Thank you for your support. I understood it. >You do need to configure JobAcctGatherType in slurm.conf. >Did you change slurm.conf and not restart the slurm daemons >(so they would be using old configuration information)? We and customer done configure JobAcctGatherType in slurm.conf and change slurm.conf and not restart the slurm daemons. We and customer will scontrol reconfigure after configure JobAcctGatherType in slurm.conf. Best Regards.. Toru Matsuoka
Please keep in mind a simple scontrol reconfig will not load the setting correctly. You need to restart the daemons. Restart the slurmctld as well as all the slurmd's after the configuration change.

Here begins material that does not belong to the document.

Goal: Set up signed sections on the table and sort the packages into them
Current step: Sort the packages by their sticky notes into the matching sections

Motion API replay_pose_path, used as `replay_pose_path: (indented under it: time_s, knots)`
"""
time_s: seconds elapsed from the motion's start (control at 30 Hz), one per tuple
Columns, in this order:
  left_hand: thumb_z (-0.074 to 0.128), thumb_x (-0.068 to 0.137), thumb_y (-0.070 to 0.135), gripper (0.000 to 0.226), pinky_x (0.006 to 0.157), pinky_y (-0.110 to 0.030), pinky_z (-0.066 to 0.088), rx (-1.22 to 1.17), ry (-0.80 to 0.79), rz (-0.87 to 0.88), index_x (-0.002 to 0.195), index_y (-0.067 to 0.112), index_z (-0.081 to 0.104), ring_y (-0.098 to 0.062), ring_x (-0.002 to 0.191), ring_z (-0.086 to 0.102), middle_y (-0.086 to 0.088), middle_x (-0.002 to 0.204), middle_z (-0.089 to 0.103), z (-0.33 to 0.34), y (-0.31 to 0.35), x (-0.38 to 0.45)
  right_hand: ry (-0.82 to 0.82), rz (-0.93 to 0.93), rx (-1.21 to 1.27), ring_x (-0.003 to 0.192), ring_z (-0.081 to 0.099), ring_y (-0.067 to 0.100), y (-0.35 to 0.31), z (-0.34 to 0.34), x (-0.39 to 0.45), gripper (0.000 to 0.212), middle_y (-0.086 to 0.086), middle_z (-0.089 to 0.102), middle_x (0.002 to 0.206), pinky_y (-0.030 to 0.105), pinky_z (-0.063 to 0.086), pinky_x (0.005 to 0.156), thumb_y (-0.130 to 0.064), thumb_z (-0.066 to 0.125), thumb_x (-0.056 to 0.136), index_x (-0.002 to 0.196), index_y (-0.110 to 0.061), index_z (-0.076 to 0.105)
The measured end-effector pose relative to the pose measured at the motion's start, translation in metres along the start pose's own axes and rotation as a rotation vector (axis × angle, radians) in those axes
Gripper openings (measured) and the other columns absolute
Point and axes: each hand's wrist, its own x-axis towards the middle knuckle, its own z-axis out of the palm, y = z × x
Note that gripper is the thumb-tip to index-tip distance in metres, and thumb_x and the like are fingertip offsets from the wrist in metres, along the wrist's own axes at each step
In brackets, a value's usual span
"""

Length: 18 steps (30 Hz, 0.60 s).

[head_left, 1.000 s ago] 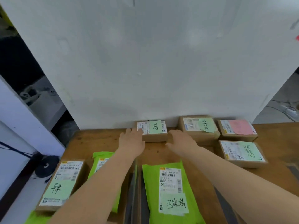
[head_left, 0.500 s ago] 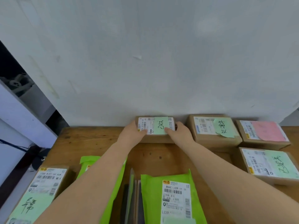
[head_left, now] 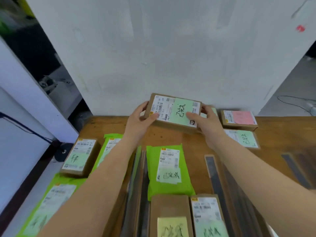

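Observation:
A small cardboard box (head_left: 172, 111) with a white shipping label and a green handwritten note is lifted off the wooden table (head_left: 109, 125), near the white wall. My left hand (head_left: 140, 119) grips its left end and my right hand (head_left: 206, 122) grips its right end, thumbs on top. Behind my right hand another box is mostly hidden. A box with a pink note (head_left: 239, 119) and a box with a green note (head_left: 242, 138) lie at the back right.
A green mailer bag (head_left: 168, 170) lies in the middle, another green bag (head_left: 109, 146) and a brown box (head_left: 79, 157) to the left. Two boxes (head_left: 171, 218) sit at the near edge. Dark flat strips (head_left: 213, 170) lie on the table. The table's left edge drops to the floor.
Both hands closed on the ends of the box with the green note and lifted it off the table toward me; it lay flat against the wall before.

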Motion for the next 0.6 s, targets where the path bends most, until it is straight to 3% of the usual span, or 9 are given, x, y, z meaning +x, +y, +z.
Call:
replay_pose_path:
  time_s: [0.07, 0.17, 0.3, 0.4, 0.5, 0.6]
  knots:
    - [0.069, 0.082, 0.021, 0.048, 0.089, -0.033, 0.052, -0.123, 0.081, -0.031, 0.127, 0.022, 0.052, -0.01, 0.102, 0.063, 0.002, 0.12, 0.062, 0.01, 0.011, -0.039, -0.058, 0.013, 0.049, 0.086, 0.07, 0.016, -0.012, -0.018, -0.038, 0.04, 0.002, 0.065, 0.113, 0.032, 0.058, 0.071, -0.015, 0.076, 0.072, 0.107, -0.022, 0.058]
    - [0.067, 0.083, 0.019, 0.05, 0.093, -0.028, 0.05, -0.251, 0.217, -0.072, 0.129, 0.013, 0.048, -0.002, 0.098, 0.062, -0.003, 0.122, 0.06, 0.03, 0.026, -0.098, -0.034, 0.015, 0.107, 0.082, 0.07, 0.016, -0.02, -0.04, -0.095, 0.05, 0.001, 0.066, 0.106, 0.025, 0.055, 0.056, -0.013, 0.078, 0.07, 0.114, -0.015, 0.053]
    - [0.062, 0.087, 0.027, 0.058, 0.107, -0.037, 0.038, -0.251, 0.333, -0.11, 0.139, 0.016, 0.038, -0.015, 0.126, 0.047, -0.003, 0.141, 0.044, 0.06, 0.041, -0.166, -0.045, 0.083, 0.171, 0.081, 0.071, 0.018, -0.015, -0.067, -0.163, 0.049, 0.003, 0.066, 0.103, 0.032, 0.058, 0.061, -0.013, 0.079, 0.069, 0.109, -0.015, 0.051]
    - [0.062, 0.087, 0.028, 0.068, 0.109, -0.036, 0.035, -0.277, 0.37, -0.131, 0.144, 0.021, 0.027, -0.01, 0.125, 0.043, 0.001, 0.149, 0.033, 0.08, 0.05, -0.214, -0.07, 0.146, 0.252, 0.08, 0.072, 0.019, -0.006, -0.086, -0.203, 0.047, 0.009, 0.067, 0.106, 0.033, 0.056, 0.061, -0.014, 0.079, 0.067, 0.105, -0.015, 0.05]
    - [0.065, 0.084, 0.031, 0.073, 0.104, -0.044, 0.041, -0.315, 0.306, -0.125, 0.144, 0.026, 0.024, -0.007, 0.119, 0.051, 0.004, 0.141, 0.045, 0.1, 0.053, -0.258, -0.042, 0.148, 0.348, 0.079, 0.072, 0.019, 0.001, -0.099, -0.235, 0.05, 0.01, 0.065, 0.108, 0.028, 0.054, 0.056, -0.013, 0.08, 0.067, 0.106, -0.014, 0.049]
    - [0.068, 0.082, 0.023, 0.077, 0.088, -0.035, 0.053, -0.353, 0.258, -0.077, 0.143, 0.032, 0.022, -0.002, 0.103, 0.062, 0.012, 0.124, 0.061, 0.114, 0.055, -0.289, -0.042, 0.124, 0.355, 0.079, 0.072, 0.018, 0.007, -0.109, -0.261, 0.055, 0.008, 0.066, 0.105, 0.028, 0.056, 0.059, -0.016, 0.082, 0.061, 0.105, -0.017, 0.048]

Hello,Slurm Support team! I understood following contents and illustrated for customer. >Please keep in mind a simple scontrol reconfig will not load the setting >correctly. >You need to restart the daemons. >Restart the slurmctld as well as all the slurmd's after the configuration >change. Thank you! If add question is occured,I will open as new case. Please close this case! Best Regards.. Toru Matsuoka
Closed per customer request. SLurm daemons needed to be restarted to enable change in accounting information collection plugin.